* _Work task_
What you return must match the listing word for word.

* _Collected material_
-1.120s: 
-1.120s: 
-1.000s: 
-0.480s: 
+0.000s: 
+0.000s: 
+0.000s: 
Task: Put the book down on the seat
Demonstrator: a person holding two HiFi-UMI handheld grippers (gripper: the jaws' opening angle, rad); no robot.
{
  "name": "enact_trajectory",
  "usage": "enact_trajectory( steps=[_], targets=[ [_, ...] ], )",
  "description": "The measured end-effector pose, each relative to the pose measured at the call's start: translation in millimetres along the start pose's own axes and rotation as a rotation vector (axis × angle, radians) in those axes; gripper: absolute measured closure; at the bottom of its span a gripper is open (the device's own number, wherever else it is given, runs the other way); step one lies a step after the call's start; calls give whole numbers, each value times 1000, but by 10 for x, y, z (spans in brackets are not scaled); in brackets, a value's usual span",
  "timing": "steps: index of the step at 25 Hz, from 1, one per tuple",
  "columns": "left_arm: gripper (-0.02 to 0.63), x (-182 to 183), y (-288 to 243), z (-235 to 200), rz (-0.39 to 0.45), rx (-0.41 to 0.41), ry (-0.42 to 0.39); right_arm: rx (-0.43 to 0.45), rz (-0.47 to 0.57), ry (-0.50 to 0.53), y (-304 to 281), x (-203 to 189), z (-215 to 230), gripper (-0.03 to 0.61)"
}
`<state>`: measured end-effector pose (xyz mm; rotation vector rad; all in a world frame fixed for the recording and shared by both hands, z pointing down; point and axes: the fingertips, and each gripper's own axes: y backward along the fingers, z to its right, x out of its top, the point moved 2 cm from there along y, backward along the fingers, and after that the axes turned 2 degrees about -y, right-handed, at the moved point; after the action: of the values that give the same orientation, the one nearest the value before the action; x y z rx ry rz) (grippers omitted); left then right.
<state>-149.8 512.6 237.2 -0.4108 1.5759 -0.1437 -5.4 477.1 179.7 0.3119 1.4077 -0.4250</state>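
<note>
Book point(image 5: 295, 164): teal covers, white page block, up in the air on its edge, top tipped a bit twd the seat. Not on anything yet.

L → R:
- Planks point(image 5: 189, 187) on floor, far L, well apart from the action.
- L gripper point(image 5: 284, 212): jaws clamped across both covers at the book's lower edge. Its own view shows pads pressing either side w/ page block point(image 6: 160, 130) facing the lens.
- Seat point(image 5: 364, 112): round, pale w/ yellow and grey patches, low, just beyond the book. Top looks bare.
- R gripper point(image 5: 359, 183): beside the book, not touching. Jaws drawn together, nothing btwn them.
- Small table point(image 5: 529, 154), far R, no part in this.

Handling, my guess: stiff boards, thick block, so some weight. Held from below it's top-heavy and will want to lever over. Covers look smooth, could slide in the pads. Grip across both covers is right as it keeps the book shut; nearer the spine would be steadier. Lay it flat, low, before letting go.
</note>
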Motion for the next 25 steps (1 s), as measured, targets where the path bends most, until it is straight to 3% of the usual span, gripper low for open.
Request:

* _Exercise output_
-1.120s: 
-1.120s: 
-1.000s: 
-0.480s: 
+0.000s: 
+0.000s: 
+0.000s: 
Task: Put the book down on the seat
Demonstrator: a person holding two HiFi-UMI handheld grippers (gripper: the jaws' opening angle, rad); no robot.
{
  "name": "enact_trajectory",
  "usage": "enact_trajectory( steps=[_], targets=[ [_, ...] ], )",
  "description": "The measured end-effector pose, each relative to the pose measured at the call's start: translation in millimetres along the start pose's own axes and rotation as a rotation vector (axis × angle, radians) in those axes; gripper: absolute measured closure; at the bottom of its span a gripper is open (the device's own number, wherever else it is given, runs the other way); step one lies a step after the call's start; calls give whole numbers, each value times 1000, but by 10 for x, y, z (spans in brackets are not scaled); in brackets, a value's usual span",
  "timing": "steps: index of the step at 25 Hz, from 1, one per tuple",
  "columns": "left_arm: gripper (-0.02 to 0.63), x (-182 to 183), y (-288 to 243), z (-235 to 200), rz (-0.39 to 0.45), rx (-0.41 to 0.41), ry (-0.42 to 0.39); right_arm: rx (-0.43 to 0.45), rz (-0.47 to 0.57), ry (-0.50 to 0.53), y (-304 to 281), x (-203 to 189), z (-215 to 230), gripper (-0.03 to 0.61)"
}
`<state>`: measured end-effector pose (xyz mm; rotation vector rad; all in a world frame fixed for the recording and shared by both hands, z pointing down; point and axes: the fingertips, and each gripper's own axes: y backward along the fingers, z to its right, x out of its top, the point moved 2 cm from there along y, backward along the fingers, and after that the axes turned 2 degrees about -y, right-handed, at the moved point; after the action: of the values that give the same orientation, the one nearest the value before the action; x y z rx ry rz) (grippers omitted); left then right.
<state>-149.8 512.6 237.2 -0.4108 1.5759 -0.1437 -5.4 477.1 179.7 0.3119 1.4077 -0.4250</state>
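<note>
Book point(image 5: 295, 164): teal covers, white page block, up in the air on its edge, top tipped a bit twd the seat. Not on anything yet.

L → R:
- Planks point(image 5: 189, 187) on floor, far L, well apart from the action.
- L gripper point(image 5: 284, 212): jaws clamped across both covers at the book's lower edge. Its own view shows pads pressing either side w/ page block point(image 6: 160, 130) facing the lens.
- Seat point(image 5: 364, 112): round, pale w/ yellow and grey patches, low, just beyond the book. Top looks bare.
- R gripper point(image 5: 359, 183): beside the book, not touching. Jaws drawn together, nothing btwn them.
- Small table point(image 5: 529, 154), far R, no part in this.

Handling, my guess: stiff boards, thick block, so some weight. Held from below it's top-heavy and will want to lever over. Covers look smooth, could slide in the pads. Grip across both covers is right as it keeps the book shut; nearer the spine would be steadier. Lay it flat, low, before letting go.
</note>
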Motion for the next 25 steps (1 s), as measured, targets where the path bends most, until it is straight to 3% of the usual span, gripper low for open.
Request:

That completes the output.